__WORK ITEM__: Report each line of the data that has "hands" somewhere in it.

__DATA TO EXAMINE__:

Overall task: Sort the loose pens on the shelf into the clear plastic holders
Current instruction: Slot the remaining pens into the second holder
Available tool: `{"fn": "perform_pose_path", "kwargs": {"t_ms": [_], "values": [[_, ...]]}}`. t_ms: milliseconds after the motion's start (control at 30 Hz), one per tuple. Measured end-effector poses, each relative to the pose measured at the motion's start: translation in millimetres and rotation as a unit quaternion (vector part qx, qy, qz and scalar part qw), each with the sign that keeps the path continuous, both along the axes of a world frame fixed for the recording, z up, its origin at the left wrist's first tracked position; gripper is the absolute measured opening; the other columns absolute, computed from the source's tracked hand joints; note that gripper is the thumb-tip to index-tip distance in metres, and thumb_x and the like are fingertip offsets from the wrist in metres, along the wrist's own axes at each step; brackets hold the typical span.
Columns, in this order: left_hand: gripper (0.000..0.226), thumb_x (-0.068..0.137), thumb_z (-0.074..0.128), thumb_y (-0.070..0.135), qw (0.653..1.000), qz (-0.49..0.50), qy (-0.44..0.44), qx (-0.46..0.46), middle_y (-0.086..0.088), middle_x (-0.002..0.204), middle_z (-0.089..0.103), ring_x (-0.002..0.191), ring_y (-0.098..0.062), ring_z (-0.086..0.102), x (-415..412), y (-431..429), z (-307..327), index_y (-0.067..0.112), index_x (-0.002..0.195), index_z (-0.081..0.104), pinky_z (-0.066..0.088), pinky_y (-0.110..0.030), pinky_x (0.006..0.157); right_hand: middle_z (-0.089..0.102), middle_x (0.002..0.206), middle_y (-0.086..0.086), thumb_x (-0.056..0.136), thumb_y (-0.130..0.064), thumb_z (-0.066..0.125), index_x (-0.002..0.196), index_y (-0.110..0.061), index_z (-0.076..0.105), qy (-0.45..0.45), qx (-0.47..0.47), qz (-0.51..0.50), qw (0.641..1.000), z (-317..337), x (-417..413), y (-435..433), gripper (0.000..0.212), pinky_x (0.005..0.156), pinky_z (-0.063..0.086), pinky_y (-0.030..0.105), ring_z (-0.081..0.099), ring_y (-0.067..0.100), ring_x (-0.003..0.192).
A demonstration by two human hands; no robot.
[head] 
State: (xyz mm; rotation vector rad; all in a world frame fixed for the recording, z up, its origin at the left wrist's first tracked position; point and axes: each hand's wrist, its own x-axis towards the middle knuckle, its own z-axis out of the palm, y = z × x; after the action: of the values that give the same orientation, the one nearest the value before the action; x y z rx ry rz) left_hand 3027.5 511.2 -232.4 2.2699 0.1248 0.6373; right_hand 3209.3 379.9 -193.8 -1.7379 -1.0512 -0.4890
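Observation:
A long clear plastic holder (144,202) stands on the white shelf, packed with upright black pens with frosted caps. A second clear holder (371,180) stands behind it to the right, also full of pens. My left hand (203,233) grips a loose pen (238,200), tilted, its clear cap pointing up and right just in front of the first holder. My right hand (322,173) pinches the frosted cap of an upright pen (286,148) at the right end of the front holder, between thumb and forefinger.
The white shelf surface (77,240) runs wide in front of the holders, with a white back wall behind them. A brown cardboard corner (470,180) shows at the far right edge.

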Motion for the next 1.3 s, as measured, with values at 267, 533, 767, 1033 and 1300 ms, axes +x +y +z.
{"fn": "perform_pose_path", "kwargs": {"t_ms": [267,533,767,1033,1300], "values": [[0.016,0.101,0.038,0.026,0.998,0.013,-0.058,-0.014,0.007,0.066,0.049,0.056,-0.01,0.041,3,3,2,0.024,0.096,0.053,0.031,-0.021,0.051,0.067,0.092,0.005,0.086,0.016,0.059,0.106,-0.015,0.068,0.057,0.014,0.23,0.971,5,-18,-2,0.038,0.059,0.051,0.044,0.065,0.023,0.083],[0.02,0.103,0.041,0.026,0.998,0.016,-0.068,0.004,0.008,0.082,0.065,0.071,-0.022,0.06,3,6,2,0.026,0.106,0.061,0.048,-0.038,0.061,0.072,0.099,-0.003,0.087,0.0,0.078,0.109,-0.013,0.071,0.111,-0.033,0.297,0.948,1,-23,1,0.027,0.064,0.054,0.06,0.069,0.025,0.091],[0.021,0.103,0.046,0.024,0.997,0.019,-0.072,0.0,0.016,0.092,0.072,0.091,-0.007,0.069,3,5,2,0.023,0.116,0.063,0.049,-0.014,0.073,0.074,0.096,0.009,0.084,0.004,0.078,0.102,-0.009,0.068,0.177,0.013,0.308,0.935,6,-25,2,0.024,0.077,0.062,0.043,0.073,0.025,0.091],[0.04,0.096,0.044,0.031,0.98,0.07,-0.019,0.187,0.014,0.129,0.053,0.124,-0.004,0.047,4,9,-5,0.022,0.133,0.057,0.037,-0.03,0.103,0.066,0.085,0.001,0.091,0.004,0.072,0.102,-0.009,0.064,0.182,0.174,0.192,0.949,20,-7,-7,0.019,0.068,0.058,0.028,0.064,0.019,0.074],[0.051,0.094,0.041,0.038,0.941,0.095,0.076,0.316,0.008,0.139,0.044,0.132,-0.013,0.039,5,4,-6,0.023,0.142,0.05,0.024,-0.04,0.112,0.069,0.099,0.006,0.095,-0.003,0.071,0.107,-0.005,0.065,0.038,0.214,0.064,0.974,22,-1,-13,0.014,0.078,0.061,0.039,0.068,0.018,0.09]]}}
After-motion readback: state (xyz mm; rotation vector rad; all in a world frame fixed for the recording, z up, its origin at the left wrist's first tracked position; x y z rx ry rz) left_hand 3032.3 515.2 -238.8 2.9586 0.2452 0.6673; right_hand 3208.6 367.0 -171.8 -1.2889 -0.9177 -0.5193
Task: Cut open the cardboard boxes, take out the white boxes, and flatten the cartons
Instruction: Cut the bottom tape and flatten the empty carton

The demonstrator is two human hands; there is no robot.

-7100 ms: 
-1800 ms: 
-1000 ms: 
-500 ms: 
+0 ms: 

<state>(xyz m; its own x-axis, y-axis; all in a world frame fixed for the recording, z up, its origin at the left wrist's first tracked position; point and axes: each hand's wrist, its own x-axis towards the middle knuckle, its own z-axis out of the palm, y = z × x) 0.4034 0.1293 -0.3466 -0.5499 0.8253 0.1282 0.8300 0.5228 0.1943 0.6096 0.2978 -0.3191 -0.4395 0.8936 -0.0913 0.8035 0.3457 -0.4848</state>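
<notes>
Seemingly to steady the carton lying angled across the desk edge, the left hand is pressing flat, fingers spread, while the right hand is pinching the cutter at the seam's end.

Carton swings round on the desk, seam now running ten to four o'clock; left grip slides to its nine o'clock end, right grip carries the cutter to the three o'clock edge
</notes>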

__RESULT__:
A demonstration by two human hands; no robot.
The demonstrator is two human hands; there is no robot.

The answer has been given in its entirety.